Saved entries:
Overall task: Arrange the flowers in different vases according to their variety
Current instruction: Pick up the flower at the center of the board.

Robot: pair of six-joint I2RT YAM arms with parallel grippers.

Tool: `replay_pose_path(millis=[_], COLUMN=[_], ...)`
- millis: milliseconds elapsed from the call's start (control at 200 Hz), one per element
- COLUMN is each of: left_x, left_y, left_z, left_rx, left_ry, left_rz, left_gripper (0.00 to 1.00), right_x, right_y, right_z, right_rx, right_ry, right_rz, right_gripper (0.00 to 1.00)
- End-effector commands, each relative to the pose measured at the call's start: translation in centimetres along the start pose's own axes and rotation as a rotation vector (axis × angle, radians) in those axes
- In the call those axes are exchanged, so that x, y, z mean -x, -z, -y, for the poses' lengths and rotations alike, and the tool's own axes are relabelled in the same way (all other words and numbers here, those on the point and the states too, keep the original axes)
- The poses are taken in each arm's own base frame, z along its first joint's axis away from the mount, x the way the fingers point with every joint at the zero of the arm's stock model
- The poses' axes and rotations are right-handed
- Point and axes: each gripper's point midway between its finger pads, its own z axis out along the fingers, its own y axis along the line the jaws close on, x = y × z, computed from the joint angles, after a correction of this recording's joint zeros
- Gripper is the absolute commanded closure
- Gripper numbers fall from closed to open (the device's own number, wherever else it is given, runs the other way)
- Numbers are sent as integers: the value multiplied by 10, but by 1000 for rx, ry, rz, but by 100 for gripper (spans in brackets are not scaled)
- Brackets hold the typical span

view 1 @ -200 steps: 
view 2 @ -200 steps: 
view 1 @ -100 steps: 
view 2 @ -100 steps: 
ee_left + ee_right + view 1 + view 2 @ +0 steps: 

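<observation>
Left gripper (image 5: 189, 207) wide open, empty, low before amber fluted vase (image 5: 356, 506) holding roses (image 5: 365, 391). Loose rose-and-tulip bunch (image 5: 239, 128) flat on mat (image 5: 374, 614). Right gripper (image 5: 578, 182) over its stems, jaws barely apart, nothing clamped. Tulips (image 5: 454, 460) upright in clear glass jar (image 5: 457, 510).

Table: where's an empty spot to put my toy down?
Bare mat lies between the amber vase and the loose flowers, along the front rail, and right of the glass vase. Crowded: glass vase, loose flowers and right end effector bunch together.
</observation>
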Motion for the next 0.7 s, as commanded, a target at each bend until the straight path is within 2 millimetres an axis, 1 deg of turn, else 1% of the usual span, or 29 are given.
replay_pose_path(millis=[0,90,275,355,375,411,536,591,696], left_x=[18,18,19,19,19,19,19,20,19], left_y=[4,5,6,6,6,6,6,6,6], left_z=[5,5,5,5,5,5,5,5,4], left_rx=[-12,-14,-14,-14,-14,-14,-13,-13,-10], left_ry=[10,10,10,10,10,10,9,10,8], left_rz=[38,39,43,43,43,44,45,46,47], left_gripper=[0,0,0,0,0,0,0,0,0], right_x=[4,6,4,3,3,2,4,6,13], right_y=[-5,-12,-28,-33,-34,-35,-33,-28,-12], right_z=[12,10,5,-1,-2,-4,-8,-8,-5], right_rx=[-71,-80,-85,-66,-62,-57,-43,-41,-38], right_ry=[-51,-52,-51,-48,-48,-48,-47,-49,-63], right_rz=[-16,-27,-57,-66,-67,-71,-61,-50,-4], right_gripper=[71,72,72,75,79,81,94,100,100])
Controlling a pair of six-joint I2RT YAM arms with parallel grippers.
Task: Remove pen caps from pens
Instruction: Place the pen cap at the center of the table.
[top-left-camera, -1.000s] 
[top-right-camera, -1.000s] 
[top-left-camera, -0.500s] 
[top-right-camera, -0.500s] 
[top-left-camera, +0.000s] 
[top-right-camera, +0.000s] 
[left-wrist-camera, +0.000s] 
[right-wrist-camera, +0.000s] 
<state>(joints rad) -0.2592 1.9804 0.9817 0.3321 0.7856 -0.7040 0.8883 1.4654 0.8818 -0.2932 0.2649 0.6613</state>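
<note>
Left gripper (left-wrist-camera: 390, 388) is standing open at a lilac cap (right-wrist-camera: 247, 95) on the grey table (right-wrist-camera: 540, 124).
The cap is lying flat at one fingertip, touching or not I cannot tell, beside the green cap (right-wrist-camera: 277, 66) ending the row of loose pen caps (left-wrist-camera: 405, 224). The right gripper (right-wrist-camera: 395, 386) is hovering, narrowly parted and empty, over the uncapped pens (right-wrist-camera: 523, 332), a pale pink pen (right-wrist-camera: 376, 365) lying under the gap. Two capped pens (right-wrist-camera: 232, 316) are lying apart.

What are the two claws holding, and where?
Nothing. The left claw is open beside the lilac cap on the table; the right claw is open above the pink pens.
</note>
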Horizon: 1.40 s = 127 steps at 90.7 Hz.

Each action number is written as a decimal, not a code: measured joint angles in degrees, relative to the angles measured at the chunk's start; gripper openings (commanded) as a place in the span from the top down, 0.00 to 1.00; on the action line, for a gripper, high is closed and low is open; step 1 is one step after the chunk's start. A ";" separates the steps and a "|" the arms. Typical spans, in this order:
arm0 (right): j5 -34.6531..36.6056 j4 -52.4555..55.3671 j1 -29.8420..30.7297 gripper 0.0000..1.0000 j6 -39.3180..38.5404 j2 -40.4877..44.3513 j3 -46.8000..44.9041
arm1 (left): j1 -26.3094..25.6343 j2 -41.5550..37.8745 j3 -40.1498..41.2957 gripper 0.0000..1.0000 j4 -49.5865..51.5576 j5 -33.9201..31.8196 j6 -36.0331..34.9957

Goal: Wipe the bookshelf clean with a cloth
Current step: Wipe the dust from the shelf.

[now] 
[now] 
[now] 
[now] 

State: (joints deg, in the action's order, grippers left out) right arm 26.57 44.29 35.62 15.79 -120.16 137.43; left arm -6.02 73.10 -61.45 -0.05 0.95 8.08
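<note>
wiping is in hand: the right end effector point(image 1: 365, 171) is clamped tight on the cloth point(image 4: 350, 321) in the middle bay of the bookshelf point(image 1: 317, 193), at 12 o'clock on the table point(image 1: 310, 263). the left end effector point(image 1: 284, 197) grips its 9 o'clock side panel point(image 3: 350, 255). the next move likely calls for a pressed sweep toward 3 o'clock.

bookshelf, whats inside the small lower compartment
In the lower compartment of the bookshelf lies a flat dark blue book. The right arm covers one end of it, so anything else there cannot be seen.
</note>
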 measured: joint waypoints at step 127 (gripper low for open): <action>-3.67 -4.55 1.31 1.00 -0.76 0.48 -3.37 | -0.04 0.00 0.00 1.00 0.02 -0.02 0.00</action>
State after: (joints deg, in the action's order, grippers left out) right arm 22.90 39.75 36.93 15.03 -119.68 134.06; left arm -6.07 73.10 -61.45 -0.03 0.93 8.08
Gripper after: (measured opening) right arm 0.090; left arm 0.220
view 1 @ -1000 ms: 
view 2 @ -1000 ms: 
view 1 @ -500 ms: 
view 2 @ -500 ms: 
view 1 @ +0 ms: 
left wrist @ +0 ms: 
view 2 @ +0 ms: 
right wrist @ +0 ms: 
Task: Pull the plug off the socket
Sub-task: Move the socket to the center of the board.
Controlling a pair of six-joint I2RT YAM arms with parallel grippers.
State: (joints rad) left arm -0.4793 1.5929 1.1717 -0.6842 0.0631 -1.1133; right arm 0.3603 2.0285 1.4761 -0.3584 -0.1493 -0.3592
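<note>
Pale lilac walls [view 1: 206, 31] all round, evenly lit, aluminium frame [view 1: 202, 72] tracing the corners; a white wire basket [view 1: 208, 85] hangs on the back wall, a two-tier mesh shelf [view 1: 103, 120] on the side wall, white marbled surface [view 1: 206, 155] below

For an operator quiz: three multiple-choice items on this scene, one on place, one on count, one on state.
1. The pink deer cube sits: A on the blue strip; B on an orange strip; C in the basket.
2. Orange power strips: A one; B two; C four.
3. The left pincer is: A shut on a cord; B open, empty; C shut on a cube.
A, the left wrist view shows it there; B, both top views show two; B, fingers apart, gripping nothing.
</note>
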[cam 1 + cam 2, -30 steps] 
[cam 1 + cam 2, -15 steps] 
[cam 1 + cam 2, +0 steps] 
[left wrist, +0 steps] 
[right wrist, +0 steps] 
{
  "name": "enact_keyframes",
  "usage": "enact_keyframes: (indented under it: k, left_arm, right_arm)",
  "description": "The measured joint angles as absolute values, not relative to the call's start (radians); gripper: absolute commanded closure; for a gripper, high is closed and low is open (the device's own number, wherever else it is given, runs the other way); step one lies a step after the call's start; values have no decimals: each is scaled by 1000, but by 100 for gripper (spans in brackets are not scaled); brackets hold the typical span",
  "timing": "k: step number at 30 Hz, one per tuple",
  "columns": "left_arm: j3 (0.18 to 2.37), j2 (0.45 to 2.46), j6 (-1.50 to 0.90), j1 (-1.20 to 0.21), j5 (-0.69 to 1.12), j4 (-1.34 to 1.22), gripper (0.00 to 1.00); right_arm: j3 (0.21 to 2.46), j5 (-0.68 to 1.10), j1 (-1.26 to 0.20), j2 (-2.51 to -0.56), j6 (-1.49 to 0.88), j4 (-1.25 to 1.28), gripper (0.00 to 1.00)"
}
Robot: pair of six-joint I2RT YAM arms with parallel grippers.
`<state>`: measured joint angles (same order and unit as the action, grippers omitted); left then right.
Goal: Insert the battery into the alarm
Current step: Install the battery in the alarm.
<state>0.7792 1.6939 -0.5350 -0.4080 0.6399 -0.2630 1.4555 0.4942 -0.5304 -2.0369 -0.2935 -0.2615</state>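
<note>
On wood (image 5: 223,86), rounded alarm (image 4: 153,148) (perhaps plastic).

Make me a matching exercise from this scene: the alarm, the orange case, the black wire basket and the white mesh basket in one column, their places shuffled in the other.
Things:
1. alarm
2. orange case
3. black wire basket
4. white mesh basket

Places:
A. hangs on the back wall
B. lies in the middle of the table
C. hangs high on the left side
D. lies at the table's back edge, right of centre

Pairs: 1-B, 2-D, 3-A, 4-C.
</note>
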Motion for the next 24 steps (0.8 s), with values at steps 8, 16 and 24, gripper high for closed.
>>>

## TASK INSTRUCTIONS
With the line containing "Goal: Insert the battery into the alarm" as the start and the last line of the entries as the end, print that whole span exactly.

## REPLY
Goal: Insert the battery into the alarm
Current step: Install the battery in the alarm.
<state>0.7792 1.6939 -0.5350 -0.4080 0.6399 -0.2630 1.4555 0.4942 -0.5304 -2.0369 -0.2935 -0.2615</state>
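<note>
On wood (image 5: 223,86), rounded alarm (image 4: 153,148) (perhaps plastic).

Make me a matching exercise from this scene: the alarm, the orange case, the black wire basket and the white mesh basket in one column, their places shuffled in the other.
Things:
1. alarm
2. orange case
3. black wire basket
4. white mesh basket

Places:
A. hangs on the back wall
B. lies in the middle of the table
C. hangs high on the left side
D. lies at the table's back edge, right of centre

Pairs: 1-B, 2-D, 3-A, 4-C.
</note>
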Motion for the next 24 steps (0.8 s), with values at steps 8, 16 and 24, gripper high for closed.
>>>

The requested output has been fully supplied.